◆ **Problem statement**
In the material below, find every line containing the string "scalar" and return it.

(Extracted entries Opens)

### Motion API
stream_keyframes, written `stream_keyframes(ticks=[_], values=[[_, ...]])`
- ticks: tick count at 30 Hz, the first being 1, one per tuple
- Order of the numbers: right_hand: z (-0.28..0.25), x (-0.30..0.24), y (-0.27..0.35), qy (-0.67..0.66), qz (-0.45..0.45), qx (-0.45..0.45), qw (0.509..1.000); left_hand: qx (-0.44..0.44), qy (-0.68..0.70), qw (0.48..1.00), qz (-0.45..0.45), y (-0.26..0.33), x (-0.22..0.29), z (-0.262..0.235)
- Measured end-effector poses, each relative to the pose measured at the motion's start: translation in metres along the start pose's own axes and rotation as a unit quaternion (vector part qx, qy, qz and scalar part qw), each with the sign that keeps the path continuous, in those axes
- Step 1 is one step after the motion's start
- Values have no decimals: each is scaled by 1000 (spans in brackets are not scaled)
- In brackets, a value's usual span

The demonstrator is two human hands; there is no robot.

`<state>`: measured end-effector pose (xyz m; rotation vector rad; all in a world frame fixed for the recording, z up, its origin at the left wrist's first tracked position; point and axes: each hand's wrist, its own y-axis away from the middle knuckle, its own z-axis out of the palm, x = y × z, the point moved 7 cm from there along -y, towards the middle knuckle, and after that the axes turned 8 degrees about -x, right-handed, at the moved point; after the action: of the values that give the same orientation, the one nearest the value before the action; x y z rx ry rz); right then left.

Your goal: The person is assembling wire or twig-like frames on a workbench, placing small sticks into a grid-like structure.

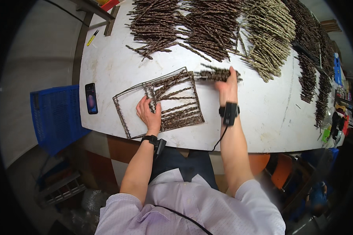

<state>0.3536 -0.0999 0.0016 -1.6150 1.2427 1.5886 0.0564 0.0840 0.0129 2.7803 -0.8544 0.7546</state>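
Note:
A rectangular wire frame (pixel 120 113) lies slightly tilted on the white table, with a bar across its middle. Several brown twisted sticks (pixel 180 111) span the frame's right half, some straight and some slanting. My left hand (pixel 149 116) curls its fingers over the middle bar, at the sticks' left ends; exactly what it pinches is partly hidden. Just right of the frame, my right hand (pixel 228 86) grips a bundle of brown twisted sticks (pixel 213 75), blurred by motion. The bundle lies roughly level, close to the frame's upper right corner.
Piles of dark brown sticks (pixel 211 31) and a paler pile (pixel 268 35) cover the table's far side. More dark bunches (pixel 308 78) lie at the right. A phone (pixel 91 98) and a yellow pen (pixel 92 38) rest at the left, near a blue crate (pixel 57 117).

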Motion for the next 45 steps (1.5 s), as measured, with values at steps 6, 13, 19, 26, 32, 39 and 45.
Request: stream_keyframes(ticks=[6,13,19,26,32,39,45], values=[[22,-32,-39,-364,267,11,892,-11,39,999,17,-4,-1,1],[16,-27,1,33,135,79,987,-25,35,999,10,-4,4,-6],[123,-84,42,444,-284,-180,830,-11,53,998,21,-2,5,-6],[205,-76,91,605,-352,-381,604,-7,86,996,14,-4,5,-8],[219,-76,83,633,-391,-327,584,-9,103,995,9,-1,2,-4],[221,-71,72,616,-365,-372,591,6,103,995,3,-2,0,-8],[240,-60,77,683,-362,-391,500,3,94,996,7,-2,2,-8]])
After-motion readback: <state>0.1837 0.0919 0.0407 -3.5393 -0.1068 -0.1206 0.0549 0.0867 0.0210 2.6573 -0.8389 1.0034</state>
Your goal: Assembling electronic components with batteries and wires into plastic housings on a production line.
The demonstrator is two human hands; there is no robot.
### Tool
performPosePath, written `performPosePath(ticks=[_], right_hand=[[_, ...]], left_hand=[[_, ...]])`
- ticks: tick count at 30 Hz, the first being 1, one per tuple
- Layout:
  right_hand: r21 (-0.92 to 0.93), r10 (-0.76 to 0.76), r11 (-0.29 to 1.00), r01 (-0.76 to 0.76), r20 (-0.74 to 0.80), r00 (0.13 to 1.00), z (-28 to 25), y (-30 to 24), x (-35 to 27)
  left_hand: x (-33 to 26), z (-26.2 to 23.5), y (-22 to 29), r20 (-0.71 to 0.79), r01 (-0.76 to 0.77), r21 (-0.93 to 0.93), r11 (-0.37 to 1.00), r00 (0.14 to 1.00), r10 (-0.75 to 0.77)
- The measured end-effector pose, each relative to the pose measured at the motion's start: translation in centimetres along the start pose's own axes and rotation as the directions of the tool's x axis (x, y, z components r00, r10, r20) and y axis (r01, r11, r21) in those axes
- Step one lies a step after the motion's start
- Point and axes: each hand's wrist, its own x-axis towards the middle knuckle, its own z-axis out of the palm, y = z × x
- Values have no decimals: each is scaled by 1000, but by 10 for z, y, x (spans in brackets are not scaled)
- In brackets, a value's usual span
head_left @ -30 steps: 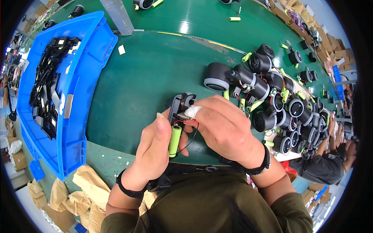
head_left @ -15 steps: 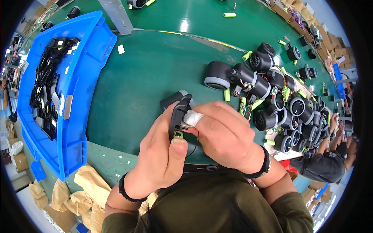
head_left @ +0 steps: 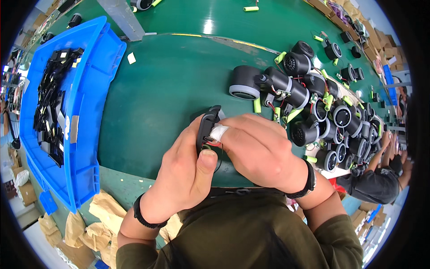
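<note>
In front of my chest, my left hand [head_left: 181, 172] is closed round a curved black plastic housing [head_left: 207, 125], its thumb at the lower end. A small slot-shaped port shows near that end, with a bit of green beside the thumb. My right hand [head_left: 264, 154] is closed against the housing's open side, white tape [head_left: 218, 132] wrapped round one finger. Its fingertips pinch or press something there that they hide. A short red wire shows below them, and a thin black wire [head_left: 221, 160] hangs between the hands.
A blue bin [head_left: 74, 157] of black plastic parts stands at the left. Many black-and-grey cylindrical units [head_left: 309, 107] with lime-green batteries and wires are heaped at the right. A grey post [head_left: 122, 18] rises at the back. Brown paper [head_left: 105, 208] lies lower left; a co-worker [head_left: 374, 184] sits far right.
The housing has turned slightly in my left hand, and the green ring near my thumb is now mostly covered. The grey-black part behind it shows less. The view has shifted slightly.
</note>
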Motion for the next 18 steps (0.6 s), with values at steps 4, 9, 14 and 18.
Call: performPosePath(ticks=[4,9,14,18], right_hand=[[-24,70,997,-70,31,997,0,5,-1],[88,79,992,-88,106,991,-10,17,9],[73,54,995,-64,136,989,-9,30,22],[74,40,995,-65,301,953,-29,37,59]], left_hand=[[11,9,-11,-67,-60,20,998,996,61],[15,8,-10,-79,-75,38,996,994,78],[32,-9,-21,107,73,-318,945,993,-40],[47,-19,-11,102,110,-588,801,993,-62]])
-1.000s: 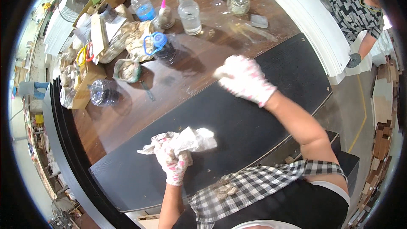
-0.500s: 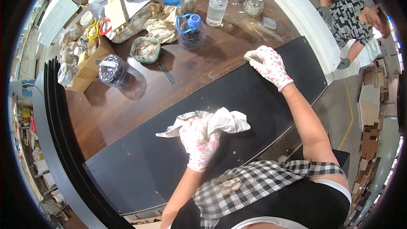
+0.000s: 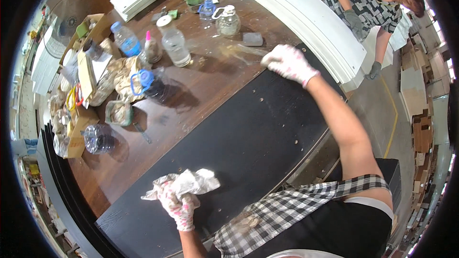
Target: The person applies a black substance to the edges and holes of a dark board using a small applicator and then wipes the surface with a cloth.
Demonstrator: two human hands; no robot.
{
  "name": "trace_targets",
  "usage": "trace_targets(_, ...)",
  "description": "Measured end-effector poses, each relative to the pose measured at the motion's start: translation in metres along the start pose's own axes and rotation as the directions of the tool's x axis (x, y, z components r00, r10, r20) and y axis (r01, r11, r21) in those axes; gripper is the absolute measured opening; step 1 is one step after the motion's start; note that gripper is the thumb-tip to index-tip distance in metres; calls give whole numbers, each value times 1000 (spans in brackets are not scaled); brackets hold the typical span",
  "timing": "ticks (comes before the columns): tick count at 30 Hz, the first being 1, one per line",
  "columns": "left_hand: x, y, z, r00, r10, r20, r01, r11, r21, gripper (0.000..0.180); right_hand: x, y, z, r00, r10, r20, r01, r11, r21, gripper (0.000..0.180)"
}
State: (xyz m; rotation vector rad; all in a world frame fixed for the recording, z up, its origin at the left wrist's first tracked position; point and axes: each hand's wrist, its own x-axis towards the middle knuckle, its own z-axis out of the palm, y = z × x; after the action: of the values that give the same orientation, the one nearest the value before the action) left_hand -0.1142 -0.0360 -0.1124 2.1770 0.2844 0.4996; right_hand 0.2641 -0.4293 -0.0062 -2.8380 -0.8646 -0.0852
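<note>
Clamped the left fingers (image 3: 168,192) down around a crumpled white rag (image 3: 198,181), glove patterned in pink, cloth bunched under the palm and spilling out toward the right. Pressed the left hand (image 3: 178,205) and the rag onto the near end of a long black board (image 3: 248,138), close to the body. Stretched the right hand (image 3: 287,63) far out to the board's other end, gloved fingers (image 3: 272,59) drawn together and bent at the far edge; could not tell whether hooked over that edge or only laid upon it.

Judged the step as wiping the board's face, with the right hand steadying it. Saw pale specks (image 3: 261,99) scattered over the middle and far part of the black surface, so reckoned much of it not yet gone over. Called, for the next stroke, for even downward pressure, the rag kept flat rather than balled, and the far hand held firm so as not to let the board slide.

Rested the board across a brown worktable (image 3: 210,81). Beyond it, well apart from either hand, noted a clear plastic bottle (image 3: 174,43), a blue-capped bottle (image 3: 125,39), a glass jar (image 3: 227,20) and a small grey block (image 3: 252,38). Farther off, marked curved white moulding (image 3: 306,14) and a co-worker (image 3: 368,0) in grey gloves bent over it.
</note>
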Motion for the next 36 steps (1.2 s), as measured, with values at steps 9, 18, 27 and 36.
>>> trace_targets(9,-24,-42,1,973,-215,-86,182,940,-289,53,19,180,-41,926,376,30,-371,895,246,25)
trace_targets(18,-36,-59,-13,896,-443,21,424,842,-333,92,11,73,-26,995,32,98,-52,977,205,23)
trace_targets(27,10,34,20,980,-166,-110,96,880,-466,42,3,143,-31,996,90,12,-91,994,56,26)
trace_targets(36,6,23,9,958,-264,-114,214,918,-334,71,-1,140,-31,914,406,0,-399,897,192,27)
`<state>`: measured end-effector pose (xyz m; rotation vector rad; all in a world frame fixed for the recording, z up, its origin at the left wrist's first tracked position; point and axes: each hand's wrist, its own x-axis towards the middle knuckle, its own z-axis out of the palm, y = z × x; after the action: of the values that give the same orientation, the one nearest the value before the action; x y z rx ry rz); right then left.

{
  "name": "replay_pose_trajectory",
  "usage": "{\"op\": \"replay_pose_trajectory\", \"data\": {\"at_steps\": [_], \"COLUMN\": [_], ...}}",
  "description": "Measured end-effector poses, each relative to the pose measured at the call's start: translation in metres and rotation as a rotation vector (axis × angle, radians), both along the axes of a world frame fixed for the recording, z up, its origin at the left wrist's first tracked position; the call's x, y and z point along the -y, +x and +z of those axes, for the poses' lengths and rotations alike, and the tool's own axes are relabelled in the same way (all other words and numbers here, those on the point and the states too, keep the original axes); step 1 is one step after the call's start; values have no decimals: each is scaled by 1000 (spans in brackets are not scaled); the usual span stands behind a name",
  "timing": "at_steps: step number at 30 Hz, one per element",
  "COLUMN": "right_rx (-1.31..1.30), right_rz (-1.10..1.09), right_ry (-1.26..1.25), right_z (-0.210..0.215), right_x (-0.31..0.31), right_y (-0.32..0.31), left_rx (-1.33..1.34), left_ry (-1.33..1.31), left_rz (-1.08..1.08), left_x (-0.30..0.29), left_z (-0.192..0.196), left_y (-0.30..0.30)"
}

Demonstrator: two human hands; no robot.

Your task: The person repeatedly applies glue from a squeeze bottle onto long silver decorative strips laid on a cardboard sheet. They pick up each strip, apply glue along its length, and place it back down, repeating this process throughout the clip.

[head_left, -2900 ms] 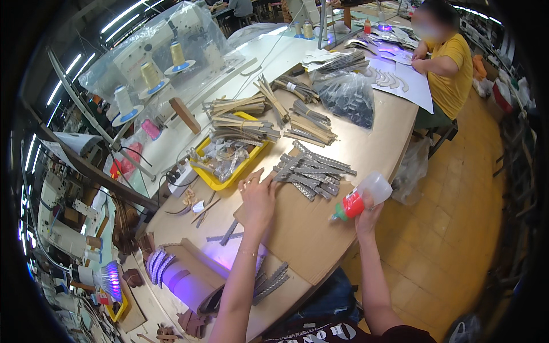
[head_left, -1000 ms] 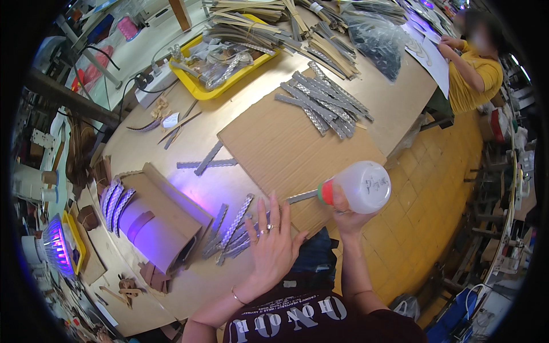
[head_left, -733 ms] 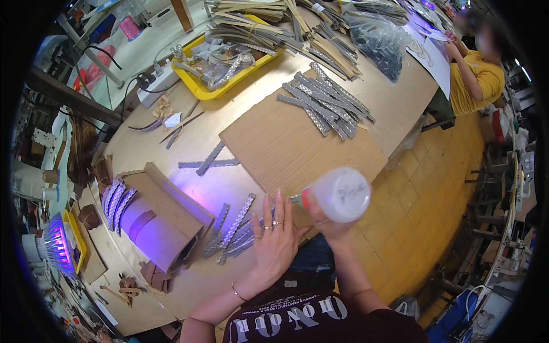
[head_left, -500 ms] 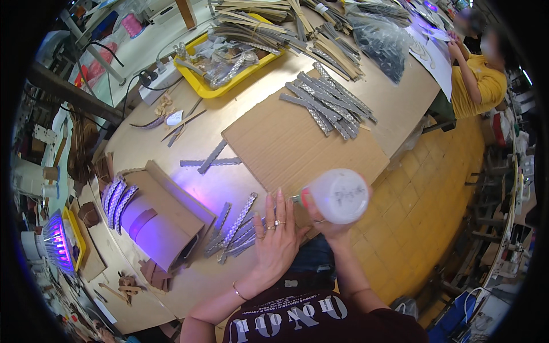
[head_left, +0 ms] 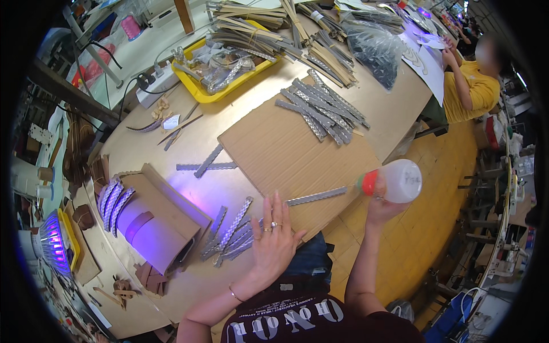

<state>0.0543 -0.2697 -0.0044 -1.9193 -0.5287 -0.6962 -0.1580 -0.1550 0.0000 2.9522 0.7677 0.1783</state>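
Note:
My left hand (head_left: 273, 246) lies flat with fingers stretched at the near edge of a brown cardboard sheet (head_left: 286, 151). Its fingers rest over one end of a grey braided strip (head_left: 317, 196), which runs to the right across the cardboard. Beyond that strip's far end, my right hand (head_left: 382, 212) is wrapped round a translucent white squeeze bottle (head_left: 404, 180), tipped sideways. The bottle's red cap and green tip point left toward the strip. More braided strips (head_left: 231, 231) lie in a loose heap left of my left hand. A pile of strips (head_left: 323, 111) sits on the cardboard's far end.
A brown flap-shaped leather piece (head_left: 163, 223) with curved braided strips stands at left, beside a purple-lit lamp (head_left: 52, 243). Farther back are a yellow tray (head_left: 214, 91), bundled strips (head_left: 257, 31) and a plastic bag (head_left: 374, 54). A person in yellow (head_left: 472, 88) works at far right.
My right hand has moved right with the bottle, away from my left hand, along the strip now visible on the cardboard. My left hand stays nearly in place.

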Motion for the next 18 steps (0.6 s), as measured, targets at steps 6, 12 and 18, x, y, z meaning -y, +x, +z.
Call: {"op": "replay_pose_trajectory", "data": {"at_steps": [6, 12, 18], "right_rx": [-329, -1174, -1297], "right_rz": [49, 914, 1362], "right_ry": [700, 1277, 1394], "right_z": [16, -2, -31], "right_x": [3, -27, -26], "right_y": [29, 59, 76], "left_rx": [262, 222, 203], "left_ry": [-76, -80, 72], "left_rz": [3, -85, -147], "left_x": [-16, -20, -21], "left_z": [3, -12, -12], "left_y": [10, 43, 31]}}
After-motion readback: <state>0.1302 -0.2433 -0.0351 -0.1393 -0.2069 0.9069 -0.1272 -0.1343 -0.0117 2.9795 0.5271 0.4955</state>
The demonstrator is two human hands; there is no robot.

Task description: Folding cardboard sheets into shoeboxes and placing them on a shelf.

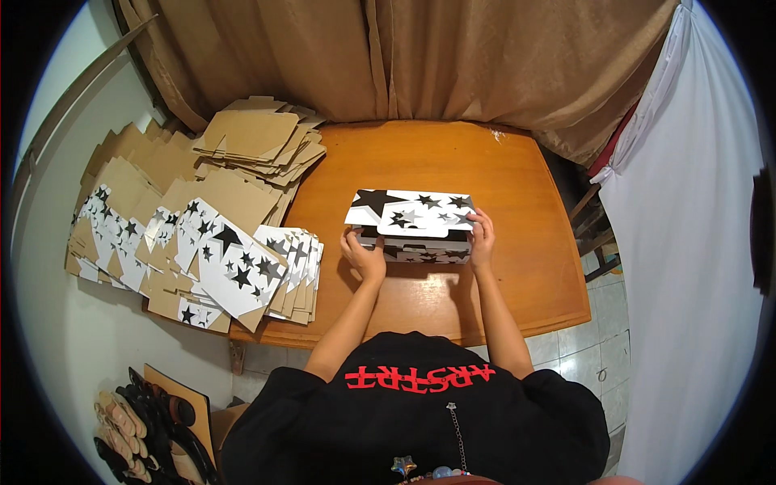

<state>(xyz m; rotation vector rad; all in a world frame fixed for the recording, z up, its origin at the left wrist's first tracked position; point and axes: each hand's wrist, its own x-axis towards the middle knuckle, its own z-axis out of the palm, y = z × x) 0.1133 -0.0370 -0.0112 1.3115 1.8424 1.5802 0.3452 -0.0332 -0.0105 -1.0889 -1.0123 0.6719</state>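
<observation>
A white cardboard box [424,214] printed with black and grey stars stands near the front of the wooden table. Its hinged lid is partly raised, with a dark gap below the front flap. At the box's left front corner, my left hand [365,259] grips the side, its thumb on the front wall. My right hand [482,241] holds the right end, fingers up by the lid's edge and the thumb hidden from view. What is inside the box cannot be seen.
Stacks of flat brown cardboard blanks [250,133] and star-printed blanks [238,267] cover the table's left side. Beyond the table [517,267] hang brown curtains [436,65], and a white cloth [679,242] hangs at the right. Shoes [153,428] lie low at the left.
</observation>
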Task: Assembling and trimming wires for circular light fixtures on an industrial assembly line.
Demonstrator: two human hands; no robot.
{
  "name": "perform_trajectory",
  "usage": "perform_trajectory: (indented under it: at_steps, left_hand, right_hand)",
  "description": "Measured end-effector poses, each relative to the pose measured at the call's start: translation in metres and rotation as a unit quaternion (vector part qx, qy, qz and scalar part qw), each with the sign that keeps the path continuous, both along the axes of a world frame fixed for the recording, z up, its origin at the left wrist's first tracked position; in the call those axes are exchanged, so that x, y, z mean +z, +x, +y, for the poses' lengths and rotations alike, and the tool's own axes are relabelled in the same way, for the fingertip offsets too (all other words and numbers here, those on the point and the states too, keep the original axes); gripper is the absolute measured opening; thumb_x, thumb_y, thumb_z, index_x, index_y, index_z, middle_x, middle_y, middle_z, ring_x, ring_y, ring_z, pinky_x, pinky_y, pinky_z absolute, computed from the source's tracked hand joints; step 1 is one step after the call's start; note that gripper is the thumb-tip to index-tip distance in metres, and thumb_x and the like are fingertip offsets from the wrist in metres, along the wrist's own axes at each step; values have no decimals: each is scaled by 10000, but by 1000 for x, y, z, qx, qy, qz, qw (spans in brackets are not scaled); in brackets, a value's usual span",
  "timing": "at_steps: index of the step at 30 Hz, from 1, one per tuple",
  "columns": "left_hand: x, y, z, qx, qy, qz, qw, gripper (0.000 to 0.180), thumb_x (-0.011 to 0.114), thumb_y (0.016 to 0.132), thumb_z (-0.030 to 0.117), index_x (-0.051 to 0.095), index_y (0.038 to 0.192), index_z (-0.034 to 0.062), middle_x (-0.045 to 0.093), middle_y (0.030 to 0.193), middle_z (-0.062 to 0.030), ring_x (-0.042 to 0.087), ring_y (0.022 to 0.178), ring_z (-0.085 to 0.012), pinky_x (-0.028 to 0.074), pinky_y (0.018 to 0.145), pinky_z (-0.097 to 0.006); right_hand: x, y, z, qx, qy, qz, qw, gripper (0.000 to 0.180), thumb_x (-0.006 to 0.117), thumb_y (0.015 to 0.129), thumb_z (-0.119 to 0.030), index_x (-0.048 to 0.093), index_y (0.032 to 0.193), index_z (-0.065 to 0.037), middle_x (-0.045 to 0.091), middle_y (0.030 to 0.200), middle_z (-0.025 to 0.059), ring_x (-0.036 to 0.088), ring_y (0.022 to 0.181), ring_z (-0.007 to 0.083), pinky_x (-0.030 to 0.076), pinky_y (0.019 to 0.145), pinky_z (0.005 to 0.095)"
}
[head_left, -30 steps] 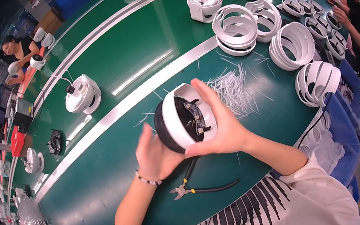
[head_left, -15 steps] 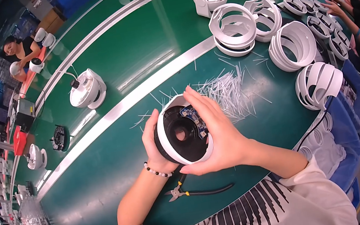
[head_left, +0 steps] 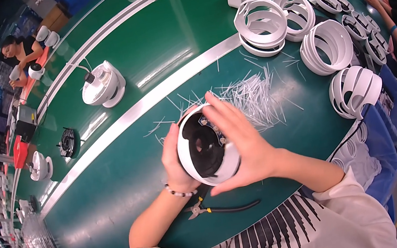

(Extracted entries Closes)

◆ **Response to the exercise**
- Measured end-effector poses, each relative to the pose measured at the motion's start: translation in metres along the start pose's own axes and rotation as a unit quaternion (vector part qx, qy, qz and scalar part qw), each with the sign that keeps the path continuous, in those axes
  "description": "Measured end-effector poses, each relative to the pose measured at the call's start: translation in metres and rotation as a unit quaternion (vector part qx, qy, qz and scalar part qw), each with the sign that keeps the path continuous, both along the axes of a world frame fixed for the recording, z up, its origin at the left wrist's first tracked position; in the call those axes are exchanged, so that x, y, z mean +z, +x, +y, for the poses' lengths and rotations alike, and the tool's own axes are relabelled in the same way, for the fingertip offsets too (all other words and numbers here, those on the point and the states too, keep the original axes); gripper is the absolute measured opening; thumb_x, thumb_y, thumb_z, index_x, index_y, index_z, middle_x, middle_y, middle_z, ring_x, ring_y, ring_z, pinky_x, pinky_y, pinky_z absolute, computed from the source's tracked hand joints; step 1 is one step after the call's start; note that gripper is the thumb-tip to index-tip distance in metres, and thumb_x and the like are fingertip offsets from the wrist in metres, along the wrist's own axes at each step; values have no decimals: each is scaled by 10000, but by 1000 for x, y, z, qx, qy, qz, qw (spans in brackets are not scaled); in brackets, a value's usual span",

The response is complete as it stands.